There is a proven setup that enables this to happen. A team of idea generators and a smaller group (sometimes just a single Creative Director) to edit and shape the best work from the options on the table. And when there are no good ideas on the table to redirect the idea generators. 

 

This is a solved problem! It has been solved for literally hundreds of years. Renaissance masters used this setup in their workshops, The editorial department of every great magazine did. Film studios have always sourced script ideas this way. From Pixar to Wieden+Kennedy to Lego the organizations that consistently spit out novel ideas use a version of this system. 

 

But a funny thing can happen when agency teams and client-side creatives mix and no one addresses the question. Who is generating and who is shaping?
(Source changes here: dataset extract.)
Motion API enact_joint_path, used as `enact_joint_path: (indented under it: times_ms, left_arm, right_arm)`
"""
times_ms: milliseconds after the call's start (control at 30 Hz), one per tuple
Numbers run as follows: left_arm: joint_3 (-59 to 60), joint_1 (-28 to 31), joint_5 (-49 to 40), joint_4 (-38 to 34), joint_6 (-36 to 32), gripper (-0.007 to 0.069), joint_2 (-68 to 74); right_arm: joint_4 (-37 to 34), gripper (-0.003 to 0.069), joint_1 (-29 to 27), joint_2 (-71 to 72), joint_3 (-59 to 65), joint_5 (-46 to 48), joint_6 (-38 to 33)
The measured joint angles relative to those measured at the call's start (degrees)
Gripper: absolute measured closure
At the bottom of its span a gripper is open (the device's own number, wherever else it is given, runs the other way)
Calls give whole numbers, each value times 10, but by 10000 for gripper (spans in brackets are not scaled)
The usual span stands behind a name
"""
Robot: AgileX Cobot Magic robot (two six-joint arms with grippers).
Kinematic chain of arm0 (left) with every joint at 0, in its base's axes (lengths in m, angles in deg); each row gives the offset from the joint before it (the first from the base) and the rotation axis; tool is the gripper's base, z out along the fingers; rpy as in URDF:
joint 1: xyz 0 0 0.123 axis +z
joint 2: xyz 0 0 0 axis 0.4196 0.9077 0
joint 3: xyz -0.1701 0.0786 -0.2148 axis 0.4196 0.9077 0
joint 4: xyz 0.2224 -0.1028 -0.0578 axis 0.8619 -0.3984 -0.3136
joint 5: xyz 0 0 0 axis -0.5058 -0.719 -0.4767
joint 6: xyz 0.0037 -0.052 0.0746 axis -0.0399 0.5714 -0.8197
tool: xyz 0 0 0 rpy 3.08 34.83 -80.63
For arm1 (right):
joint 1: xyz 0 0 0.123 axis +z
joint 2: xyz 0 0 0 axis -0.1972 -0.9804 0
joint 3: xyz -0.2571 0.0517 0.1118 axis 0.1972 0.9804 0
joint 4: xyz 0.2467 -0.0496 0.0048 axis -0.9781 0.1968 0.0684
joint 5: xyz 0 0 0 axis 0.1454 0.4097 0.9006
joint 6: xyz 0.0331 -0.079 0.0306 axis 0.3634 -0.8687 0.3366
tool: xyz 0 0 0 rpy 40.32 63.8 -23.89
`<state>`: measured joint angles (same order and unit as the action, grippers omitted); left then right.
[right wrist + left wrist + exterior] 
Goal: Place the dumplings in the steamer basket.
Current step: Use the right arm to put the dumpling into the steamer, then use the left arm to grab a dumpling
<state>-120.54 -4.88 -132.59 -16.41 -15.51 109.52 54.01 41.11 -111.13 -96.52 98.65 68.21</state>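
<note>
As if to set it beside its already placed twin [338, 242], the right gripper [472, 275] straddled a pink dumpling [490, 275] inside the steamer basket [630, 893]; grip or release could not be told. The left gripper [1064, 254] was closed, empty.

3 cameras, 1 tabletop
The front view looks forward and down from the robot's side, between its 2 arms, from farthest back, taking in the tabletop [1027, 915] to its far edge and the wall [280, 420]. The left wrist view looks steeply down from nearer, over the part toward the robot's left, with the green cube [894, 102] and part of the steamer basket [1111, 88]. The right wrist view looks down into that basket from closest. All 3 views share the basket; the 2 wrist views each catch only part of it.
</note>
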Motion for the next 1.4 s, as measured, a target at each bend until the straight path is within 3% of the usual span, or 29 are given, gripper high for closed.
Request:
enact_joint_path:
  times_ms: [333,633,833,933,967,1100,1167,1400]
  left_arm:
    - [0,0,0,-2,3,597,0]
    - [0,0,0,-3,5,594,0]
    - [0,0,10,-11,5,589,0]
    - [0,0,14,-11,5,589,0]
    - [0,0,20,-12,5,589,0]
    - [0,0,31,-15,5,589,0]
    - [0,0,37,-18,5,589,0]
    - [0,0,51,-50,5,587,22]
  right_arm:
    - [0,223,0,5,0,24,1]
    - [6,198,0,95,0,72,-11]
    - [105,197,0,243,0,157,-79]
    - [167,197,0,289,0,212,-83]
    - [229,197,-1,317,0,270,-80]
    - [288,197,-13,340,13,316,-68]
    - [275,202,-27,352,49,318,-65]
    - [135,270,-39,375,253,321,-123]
This shouldn’t be a controversy or uncomfortable discussion but if it doesn’t happen early it ends up being uncomfortable and often political. And the work suffers.

 

It can work to mix teams from the agency and client side or have them each play a specific role. But it is critical that the person or team doing the creative directing is assigned and that it is assigned to people with the experience to do that. Too often hierarchy between the buyer and seller gets in the way of the buyer getting what they paid for. It’s ok to let the agency do the creative direction if they are best equipped to do it. It’s also ok for an internal creative director to do it. But have this conversation and have it early. 

 

There might be other reasons for stale marketing when there is serious investment being made but these stand out to us. While the playing field has shifted, the rules of the game haven’t. There are ways to make sure you get a solid return on your marketing investment. It's a simple conversation if you have it early.

Two things that sum up what we are talking about.

“You’ll never stumble upon the unexpected if you stick only to the familiar.”

 

“When it comes to creative endeavors, the concept of zero failures is worse than useless. It’s counterproductive.”